◆ WHAT YOU SHOULD DO ◆
For the entries below, repeat exactly each line starting with the one that contains "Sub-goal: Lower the" and going on through the one that contains "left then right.", and no others.

◆ Source records ◆
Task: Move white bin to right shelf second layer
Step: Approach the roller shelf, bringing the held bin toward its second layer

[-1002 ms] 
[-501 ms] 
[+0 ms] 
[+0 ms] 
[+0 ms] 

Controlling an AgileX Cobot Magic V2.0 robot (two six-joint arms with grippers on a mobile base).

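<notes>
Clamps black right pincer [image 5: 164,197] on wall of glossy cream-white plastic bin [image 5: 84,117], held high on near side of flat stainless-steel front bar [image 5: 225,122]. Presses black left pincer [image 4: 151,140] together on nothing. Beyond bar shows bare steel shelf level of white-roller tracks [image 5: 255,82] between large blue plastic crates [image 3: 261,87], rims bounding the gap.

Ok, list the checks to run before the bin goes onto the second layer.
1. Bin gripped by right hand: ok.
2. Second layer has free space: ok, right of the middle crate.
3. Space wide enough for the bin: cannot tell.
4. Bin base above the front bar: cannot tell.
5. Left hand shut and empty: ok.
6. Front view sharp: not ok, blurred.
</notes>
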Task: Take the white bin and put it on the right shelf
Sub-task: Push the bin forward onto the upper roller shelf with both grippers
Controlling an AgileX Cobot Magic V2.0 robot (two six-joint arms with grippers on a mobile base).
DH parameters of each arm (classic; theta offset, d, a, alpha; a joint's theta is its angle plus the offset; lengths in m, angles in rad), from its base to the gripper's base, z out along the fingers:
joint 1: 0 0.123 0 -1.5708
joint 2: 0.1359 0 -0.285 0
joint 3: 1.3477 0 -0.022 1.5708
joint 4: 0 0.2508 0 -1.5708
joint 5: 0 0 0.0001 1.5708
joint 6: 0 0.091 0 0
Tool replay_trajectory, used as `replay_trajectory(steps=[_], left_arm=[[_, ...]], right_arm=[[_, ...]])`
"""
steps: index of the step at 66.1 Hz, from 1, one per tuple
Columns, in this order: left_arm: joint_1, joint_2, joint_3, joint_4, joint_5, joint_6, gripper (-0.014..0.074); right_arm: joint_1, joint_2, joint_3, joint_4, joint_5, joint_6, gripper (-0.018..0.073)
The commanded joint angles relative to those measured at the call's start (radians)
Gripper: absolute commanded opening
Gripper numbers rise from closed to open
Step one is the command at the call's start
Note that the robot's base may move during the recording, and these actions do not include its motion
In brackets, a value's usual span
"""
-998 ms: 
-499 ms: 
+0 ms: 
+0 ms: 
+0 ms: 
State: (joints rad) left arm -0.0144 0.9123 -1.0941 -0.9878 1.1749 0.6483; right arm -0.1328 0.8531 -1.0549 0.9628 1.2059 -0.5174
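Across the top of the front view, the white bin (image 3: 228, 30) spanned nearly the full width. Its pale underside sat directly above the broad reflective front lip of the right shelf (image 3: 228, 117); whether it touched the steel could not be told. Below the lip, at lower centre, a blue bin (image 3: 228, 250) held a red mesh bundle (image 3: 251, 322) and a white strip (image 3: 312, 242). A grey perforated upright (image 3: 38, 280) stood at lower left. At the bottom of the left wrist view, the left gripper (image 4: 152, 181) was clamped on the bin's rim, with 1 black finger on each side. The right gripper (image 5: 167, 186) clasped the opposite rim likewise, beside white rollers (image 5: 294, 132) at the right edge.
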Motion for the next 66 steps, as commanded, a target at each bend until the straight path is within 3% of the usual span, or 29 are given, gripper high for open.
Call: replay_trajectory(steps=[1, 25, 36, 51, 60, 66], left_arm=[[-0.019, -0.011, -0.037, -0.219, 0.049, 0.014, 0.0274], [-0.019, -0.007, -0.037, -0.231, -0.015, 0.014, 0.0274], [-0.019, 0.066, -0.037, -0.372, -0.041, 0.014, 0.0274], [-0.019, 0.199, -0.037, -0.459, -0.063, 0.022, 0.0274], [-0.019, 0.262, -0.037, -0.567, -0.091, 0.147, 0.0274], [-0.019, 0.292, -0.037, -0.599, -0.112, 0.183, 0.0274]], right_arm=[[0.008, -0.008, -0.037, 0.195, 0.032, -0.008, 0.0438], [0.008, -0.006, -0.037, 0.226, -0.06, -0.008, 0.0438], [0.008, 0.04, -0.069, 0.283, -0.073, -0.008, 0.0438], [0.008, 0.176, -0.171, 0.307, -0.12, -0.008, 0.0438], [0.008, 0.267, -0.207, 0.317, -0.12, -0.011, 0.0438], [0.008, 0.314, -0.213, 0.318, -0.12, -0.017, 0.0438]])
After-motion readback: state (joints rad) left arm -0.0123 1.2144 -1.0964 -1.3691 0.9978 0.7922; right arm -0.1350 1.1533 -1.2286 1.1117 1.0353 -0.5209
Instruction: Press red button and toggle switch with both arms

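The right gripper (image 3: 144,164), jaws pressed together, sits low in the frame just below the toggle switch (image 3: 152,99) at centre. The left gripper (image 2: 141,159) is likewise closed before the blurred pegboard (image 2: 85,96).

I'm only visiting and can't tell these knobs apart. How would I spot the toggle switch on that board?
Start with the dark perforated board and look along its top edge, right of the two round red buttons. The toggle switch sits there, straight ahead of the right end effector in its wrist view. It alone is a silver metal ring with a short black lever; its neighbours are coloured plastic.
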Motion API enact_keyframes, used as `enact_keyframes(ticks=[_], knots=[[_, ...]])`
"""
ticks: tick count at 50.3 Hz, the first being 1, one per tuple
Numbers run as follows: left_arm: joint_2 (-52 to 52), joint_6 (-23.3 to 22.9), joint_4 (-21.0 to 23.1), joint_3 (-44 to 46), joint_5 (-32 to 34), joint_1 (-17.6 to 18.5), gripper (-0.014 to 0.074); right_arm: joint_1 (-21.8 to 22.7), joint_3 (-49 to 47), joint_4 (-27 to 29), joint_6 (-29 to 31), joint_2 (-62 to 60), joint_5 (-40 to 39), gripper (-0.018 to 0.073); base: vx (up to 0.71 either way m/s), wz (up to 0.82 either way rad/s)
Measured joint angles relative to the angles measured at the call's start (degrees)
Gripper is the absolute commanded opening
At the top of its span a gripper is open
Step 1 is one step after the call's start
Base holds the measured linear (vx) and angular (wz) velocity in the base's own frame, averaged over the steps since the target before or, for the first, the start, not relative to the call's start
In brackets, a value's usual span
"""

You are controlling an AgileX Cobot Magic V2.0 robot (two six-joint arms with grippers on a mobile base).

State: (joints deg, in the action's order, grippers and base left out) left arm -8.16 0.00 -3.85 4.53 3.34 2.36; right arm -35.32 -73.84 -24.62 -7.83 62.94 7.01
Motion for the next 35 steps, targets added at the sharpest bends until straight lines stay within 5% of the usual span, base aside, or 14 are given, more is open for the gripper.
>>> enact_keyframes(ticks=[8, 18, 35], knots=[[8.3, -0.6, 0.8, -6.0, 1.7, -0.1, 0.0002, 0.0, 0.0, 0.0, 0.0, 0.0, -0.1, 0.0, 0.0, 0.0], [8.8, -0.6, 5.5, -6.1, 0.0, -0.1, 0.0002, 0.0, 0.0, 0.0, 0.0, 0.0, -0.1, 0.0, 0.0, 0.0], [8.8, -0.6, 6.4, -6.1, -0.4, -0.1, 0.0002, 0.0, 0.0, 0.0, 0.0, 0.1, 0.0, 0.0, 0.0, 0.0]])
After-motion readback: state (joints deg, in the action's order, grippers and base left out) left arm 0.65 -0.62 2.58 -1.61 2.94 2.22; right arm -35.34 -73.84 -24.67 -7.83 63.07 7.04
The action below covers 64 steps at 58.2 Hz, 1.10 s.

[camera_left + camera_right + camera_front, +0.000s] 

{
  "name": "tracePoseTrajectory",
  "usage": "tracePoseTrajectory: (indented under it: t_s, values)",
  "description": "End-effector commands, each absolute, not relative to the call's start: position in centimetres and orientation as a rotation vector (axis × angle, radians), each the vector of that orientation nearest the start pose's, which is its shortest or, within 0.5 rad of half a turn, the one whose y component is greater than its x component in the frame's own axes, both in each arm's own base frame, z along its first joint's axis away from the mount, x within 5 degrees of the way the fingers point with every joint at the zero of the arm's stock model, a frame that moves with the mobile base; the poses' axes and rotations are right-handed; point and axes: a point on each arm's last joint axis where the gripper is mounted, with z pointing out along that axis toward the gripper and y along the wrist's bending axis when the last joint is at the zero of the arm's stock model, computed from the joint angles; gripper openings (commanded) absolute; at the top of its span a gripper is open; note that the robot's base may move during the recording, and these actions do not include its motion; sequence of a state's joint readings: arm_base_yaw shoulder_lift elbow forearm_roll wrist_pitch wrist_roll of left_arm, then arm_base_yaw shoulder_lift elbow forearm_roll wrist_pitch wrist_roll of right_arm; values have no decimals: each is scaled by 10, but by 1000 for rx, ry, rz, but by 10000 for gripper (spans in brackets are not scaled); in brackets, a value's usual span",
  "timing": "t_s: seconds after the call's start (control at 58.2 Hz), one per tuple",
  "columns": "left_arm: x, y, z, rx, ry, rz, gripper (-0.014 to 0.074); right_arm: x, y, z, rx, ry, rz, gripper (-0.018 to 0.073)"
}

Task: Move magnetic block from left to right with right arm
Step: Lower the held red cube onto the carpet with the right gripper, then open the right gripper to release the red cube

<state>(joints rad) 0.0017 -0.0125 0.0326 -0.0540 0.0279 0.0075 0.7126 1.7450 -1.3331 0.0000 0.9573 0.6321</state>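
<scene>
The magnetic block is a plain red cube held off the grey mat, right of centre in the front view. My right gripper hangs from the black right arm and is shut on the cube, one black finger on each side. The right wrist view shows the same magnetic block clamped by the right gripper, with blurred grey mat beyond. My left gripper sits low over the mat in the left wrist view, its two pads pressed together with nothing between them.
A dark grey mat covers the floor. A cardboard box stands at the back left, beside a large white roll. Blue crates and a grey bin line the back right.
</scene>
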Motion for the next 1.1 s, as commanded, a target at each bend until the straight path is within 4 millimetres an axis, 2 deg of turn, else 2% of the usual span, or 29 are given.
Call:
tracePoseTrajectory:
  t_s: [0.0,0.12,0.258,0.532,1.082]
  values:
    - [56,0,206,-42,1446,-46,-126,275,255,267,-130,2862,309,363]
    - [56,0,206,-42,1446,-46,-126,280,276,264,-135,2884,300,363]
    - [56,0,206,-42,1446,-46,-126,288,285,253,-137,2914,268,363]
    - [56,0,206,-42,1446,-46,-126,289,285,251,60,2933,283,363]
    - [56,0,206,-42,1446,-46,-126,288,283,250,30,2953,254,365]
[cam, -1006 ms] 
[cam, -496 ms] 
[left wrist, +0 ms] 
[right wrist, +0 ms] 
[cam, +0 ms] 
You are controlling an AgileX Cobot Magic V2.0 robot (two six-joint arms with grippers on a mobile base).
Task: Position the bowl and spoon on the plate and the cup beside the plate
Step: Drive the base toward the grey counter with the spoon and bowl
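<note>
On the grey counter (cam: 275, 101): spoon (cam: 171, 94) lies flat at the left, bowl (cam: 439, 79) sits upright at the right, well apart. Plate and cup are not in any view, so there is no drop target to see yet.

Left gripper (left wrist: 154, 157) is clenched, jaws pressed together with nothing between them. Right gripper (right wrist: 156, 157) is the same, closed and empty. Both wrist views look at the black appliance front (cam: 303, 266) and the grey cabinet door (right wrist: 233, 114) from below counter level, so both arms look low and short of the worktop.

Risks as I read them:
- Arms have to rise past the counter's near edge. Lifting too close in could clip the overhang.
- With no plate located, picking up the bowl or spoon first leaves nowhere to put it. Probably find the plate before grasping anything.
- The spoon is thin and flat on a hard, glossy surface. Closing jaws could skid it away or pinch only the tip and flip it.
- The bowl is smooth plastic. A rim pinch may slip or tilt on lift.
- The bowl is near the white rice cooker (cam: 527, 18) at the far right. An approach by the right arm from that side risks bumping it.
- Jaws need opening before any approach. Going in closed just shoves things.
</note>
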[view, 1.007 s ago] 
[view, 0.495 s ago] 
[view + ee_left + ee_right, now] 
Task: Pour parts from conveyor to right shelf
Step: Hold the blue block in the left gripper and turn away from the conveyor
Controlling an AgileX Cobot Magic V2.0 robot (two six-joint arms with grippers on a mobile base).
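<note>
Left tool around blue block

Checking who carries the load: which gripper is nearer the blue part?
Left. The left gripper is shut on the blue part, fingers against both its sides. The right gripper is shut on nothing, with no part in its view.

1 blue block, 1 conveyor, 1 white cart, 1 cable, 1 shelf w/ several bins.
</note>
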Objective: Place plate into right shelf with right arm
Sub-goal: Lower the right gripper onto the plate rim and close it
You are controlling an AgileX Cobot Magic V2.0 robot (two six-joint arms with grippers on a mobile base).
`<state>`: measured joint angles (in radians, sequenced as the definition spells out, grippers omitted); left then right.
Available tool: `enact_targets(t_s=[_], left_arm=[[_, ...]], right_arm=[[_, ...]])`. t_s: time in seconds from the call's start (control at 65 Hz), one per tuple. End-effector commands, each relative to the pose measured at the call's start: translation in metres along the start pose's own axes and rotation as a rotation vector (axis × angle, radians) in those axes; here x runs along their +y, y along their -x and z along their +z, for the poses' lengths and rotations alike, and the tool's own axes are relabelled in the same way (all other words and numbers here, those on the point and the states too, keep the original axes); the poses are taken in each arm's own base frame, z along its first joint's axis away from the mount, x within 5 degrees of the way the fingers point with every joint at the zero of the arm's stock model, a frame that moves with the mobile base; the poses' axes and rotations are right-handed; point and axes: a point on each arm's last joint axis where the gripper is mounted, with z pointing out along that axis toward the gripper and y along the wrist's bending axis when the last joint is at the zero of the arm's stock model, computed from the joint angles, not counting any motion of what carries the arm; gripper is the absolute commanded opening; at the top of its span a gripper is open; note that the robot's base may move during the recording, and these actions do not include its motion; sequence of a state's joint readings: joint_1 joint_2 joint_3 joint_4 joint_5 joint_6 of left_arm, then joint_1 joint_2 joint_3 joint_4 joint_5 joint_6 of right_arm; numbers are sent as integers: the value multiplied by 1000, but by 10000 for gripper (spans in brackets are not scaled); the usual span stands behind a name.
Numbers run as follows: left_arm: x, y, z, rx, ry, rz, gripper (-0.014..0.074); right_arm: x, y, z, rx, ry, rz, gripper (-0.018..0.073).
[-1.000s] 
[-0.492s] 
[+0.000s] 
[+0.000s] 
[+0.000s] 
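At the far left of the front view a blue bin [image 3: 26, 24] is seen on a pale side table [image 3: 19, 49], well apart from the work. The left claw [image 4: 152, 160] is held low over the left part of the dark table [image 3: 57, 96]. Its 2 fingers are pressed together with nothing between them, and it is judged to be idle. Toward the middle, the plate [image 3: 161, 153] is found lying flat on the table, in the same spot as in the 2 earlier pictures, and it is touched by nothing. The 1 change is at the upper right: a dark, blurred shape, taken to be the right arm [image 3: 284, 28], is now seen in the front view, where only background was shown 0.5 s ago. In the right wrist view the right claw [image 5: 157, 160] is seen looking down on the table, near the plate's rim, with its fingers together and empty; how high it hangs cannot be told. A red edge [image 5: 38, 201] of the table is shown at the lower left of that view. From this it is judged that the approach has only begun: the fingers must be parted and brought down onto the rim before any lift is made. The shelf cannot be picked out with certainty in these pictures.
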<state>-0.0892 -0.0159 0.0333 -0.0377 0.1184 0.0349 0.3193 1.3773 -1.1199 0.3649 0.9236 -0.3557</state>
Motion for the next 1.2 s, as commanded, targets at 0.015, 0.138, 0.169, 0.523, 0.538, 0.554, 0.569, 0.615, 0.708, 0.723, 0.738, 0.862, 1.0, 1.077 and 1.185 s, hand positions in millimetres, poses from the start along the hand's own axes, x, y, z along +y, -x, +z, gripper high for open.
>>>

◆ WRITTEN REPLY ◆
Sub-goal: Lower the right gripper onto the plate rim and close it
You are controlling an AgileX Cobot Magic V2.0 robot (two six-joint arms with grippers on a mobile base).
`<state>`: measured joint angles (in radians, sequenced as the definition spells out, grippers omitted); left then right.

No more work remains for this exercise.